Barclays Wealth’s management division has seen a 27 percent increase in profits, despite higher costs from starting its technology and people investment programme.

The division reported pre-tax profits of £95 million in the half year ended June, up from £75 million in the same period in 2009. As a group, CIO 100 ranked Barclays reported a 44 percent increase in pre-tax profit to £3.95 billion.

In the latest financial report, Barclays said: “In Barclays Wealth, our income performance in the first half started to show the benefit of the investment we have made in the business over the past years.

“We now have a broad investment programme underway, which we intend to accelerate in the second half of 2010 as we build out the international platforms and invest in people, technology and infrastructure.”

Barclays Wealth announced a five-year plan to spend £230 million on upgrading its IT and infrastructure earlier this year. The division is also spending £120 million on several hundred new client-facing staff.
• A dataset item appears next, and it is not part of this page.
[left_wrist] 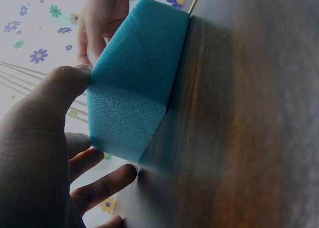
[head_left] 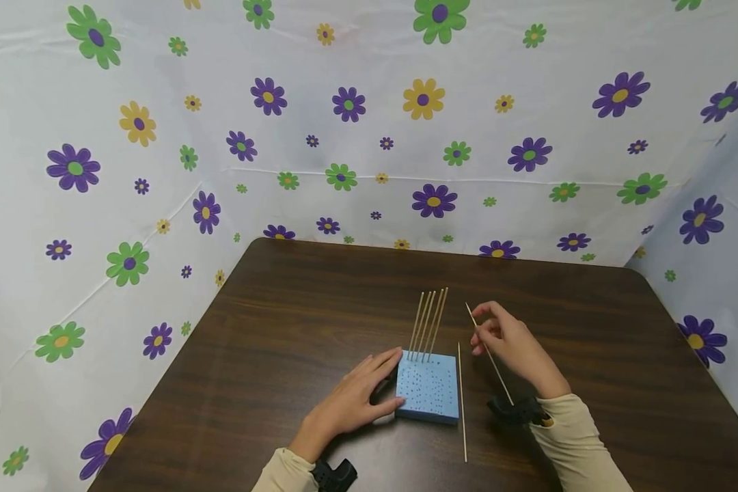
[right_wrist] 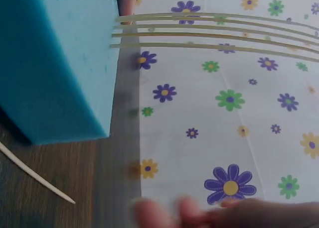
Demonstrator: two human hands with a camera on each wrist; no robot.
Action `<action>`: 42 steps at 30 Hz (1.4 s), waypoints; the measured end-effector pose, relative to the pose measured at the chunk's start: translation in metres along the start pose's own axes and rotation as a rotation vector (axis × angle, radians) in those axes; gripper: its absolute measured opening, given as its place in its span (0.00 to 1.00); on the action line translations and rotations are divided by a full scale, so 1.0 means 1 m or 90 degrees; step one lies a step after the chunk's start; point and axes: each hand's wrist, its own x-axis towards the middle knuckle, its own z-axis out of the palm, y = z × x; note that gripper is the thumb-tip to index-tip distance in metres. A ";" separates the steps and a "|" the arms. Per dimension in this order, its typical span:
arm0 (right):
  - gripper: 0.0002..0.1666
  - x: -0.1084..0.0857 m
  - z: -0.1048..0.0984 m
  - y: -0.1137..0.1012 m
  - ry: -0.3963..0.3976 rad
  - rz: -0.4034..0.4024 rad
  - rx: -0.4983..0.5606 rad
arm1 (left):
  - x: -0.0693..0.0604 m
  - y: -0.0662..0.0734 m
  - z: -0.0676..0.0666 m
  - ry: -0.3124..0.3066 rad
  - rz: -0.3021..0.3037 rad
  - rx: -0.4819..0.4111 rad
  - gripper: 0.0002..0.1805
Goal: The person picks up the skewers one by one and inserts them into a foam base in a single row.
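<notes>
A light blue foam block (head_left: pixel 427 388) with rows of small holes sits on the table. Several thin wooden skewers (head_left: pixel 429 324) stand upright along its back edge. My left hand (head_left: pixel 350 400) holds the block at its left side, thumb by the near corner and fingers by the far one; the left wrist view shows the block's side (left_wrist: pixel 134 78) beside the thumb. Right of the block, my right hand (head_left: pixel 510 342) pinches a single skewer (head_left: pixel 498 372), slanted, above the table. In the right wrist view the fingers (right_wrist: pixel 154 215) are blurred at the bottom.
Another skewer (head_left: pixel 462 410) lies on the dark wooden table (head_left: pixel 270 328), close along the block's right side. White flower-patterned cloth (head_left: pixel 369 137) hangs behind the table and at both sides.
</notes>
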 end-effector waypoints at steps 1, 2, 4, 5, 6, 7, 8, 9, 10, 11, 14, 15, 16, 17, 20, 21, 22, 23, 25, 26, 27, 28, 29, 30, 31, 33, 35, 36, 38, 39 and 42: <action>0.11 0.000 0.000 -0.001 0.016 -0.009 0.015 | 0.000 0.000 0.000 0.000 0.000 0.000 0.44; 0.10 0.000 0.000 -0.003 0.029 -0.019 0.031 | 0.000 0.000 0.000 0.001 0.001 0.001 0.44; 0.09 0.000 0.001 -0.006 0.052 -0.045 0.053 | 0.001 0.000 0.000 0.000 0.001 0.001 0.44; 0.10 0.000 0.002 -0.006 0.061 -0.058 0.063 | 0.001 0.000 -0.001 0.000 0.000 0.001 0.44; 0.11 0.000 0.003 -0.007 0.070 -0.073 0.070 | 0.001 0.000 -0.001 0.000 0.000 -0.001 0.44; 0.12 0.000 0.004 -0.008 0.078 -0.089 0.078 | 0.001 0.000 0.000 0.000 0.001 -0.001 0.44; 0.13 0.000 0.005 -0.008 0.087 -0.104 0.084 | 0.001 0.000 0.000 0.002 0.003 0.001 0.44; 0.13 0.000 0.006 -0.008 0.096 -0.115 0.087 | 0.001 0.000 0.000 0.001 0.002 0.001 0.44; 0.14 0.001 0.006 -0.008 0.103 -0.123 0.093 | 0.001 0.000 0.000 0.001 0.002 0.001 0.44; 0.14 0.001 0.007 -0.008 0.107 -0.129 0.098 | 0.001 0.000 0.000 0.002 0.001 0.001 0.44; 0.14 0.002 0.007 -0.009 0.112 -0.139 0.123 | 0.000 0.000 0.001 0.000 0.000 0.001 0.44; 0.15 0.002 0.007 -0.009 0.113 -0.142 0.131 | 0.000 0.000 0.000 -0.002 -0.002 0.000 0.44; 0.15 0.002 0.007 -0.009 0.115 -0.146 0.139 | 0.000 0.000 0.000 -0.001 -0.001 0.001 0.44; 0.16 0.002 0.007 -0.009 0.117 -0.152 0.145 | 0.000 0.000 0.000 -0.001 0.000 0.001 0.44; 0.18 0.003 0.008 -0.009 0.123 -0.167 0.161 | 0.000 0.000 0.000 0.001 0.003 0.000 0.44; 0.18 0.003 0.008 -0.009 0.124 -0.170 0.161 | 0.000 0.000 0.000 0.001 0.003 0.000 0.44; 0.18 0.003 0.008 -0.008 0.126 -0.173 0.160 | 0.000 0.000 0.000 0.002 0.005 0.000 0.44; 0.18 0.003 0.009 -0.008 0.127 -0.173 0.153 | 0.000 -0.001 0.000 0.003 0.005 -0.001 0.44; 0.17 0.003 0.009 -0.008 0.129 -0.170 0.134 | 0.000 -0.001 0.000 0.005 0.008 0.005 0.44; 0.17 0.003 0.009 -0.007 0.128 -0.165 0.124 | 0.000 -0.001 0.000 0.004 0.008 0.006 0.44; 0.17 0.002 0.009 -0.007 0.128 -0.158 0.114 | 0.000 -0.001 0.000 0.004 0.007 0.008 0.44; 0.17 0.002 0.009 -0.007 0.128 -0.151 0.107 | 0.000 -0.001 0.001 0.004 0.007 0.010 0.44; 0.17 0.002 0.009 -0.007 0.126 -0.144 0.102 | 0.000 -0.001 0.001 0.003 0.007 0.011 0.45; 0.17 0.002 0.010 -0.007 0.124 -0.138 0.103 | 0.000 -0.001 0.001 0.002 0.007 0.012 0.45; 0.17 0.002 0.010 -0.007 0.124 -0.134 0.101 | 0.000 -0.001 0.001 0.002 0.007 0.013 0.45; 0.17 0.001 0.010 -0.006 0.128 -0.136 0.093 | 0.000 -0.001 0.001 0.002 0.007 0.015 0.45; 0.15 0.001 0.011 -0.006 0.135 -0.152 0.079 | 0.000 0.000 0.001 0.003 0.008 0.020 0.44; 0.14 0.002 0.011 -0.007 0.139 -0.162 0.068 | 0.000 0.000 0.001 0.003 0.008 0.020 0.44; 0.12 0.002 0.012 -0.007 0.145 -0.180 0.054 | 0.000 0.000 0.001 0.000 0.006 0.018 0.44; 0.12 0.002 0.012 -0.007 0.147 -0.188 0.047 | 0.000 0.000 0.001 -0.001 0.005 0.016 0.44; 0.11 0.002 0.014 -0.009 0.152 -0.189 0.030 | 0.000 0.000 0.000 -0.002 0.003 0.008 0.44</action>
Under the £350 million programme, the division has so far invested £33 million, and is expected to increase to £80 million in the second half of 2010.
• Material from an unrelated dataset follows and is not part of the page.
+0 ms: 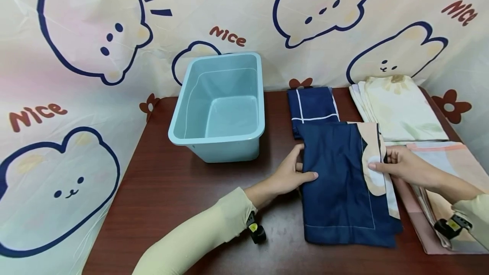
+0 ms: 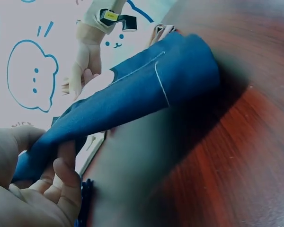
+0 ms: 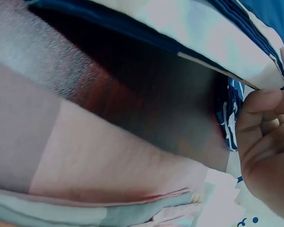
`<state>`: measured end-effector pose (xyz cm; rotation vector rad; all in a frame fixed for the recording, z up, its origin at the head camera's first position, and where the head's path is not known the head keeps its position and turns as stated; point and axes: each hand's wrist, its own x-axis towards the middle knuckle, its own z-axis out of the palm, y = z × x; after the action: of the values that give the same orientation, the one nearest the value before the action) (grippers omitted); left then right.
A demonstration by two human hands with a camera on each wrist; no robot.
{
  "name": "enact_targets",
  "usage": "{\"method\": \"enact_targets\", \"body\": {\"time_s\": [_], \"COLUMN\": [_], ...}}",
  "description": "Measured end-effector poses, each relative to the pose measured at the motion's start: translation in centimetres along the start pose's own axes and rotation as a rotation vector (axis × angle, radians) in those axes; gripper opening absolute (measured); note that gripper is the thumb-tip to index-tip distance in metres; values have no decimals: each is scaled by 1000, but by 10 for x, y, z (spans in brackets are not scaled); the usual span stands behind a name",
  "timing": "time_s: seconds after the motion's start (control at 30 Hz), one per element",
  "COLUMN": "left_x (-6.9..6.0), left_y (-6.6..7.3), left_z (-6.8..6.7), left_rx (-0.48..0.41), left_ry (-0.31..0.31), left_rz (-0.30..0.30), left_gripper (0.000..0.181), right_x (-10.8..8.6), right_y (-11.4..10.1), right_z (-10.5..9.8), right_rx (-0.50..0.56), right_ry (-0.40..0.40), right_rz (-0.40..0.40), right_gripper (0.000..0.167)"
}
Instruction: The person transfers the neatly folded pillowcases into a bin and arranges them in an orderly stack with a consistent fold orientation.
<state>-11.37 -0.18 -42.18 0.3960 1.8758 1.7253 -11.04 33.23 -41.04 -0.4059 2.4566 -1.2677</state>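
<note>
A folded navy cloth (image 1: 332,181) with a cream and white pattern along its right side is held between both hands, raised off the table in the left wrist view. The left hand (image 1: 288,173) grips its left edge, thumb on top and fingers beneath; the left wrist view shows the same hand (image 2: 42,184) around the blue fabric (image 2: 118,97). On the patterned right edge, the right hand (image 1: 410,166) pinches the layers. In the right wrist view the right hand (image 3: 270,142) holds the layered edge (image 3: 213,42) above the table.
A light blue plastic bin (image 1: 225,139) stands on the dark wood table (image 1: 160,194), left of the cloth. Behind the cloth lies a navy cloth with white lines (image 1: 315,103). Folded cream cloth (image 1: 408,109) and pink-peach cloth (image 1: 458,160) lie at the right.
</note>
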Motion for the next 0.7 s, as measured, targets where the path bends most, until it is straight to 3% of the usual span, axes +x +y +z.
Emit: {"method": "enact_targets", "body": {"time_s": [0.33, 0.57, 0.7], "left_x": [3, 4, 5], "left_y": [14, 18, 22], "left_z": [-7, -11, -13], "left_rx": [4, -16, -9], "left_ry": [67, 61, 60], "left_rz": [-48, -40, -34], "left_gripper": [70, 71, 74], "right_x": [9, 12, 14], "right_y": [-6, -13, -18], "right_z": [-2, -5, -8], "right_rx": [-44, -44, -24], "right_ry": [79, 82, 81], "right_rz": [44, 62, 36], "right_gripper": [19, 36, 35]}}
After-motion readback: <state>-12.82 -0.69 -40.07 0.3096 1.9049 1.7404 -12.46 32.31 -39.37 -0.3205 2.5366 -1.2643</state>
As a result of the investment, operating expenses at Barclays Wealth increased 20 percent to £635 million, from £528 million in 2009.

However, the bank said that its Barclays Capital division accounted for most of the group’s operating expenses, which had increased by 21 percent (£1.7 billion) to £9.7 billion. Barclays said that the Capital division accounted for around £1 billion of this increase, reflecting investment in the business, including technology and infrastructure, sales and research functions.

Last month, Barclays said it would invest £1 billion in retail technology and branch refurbishment over the next four years, but also plans to offshore more roles.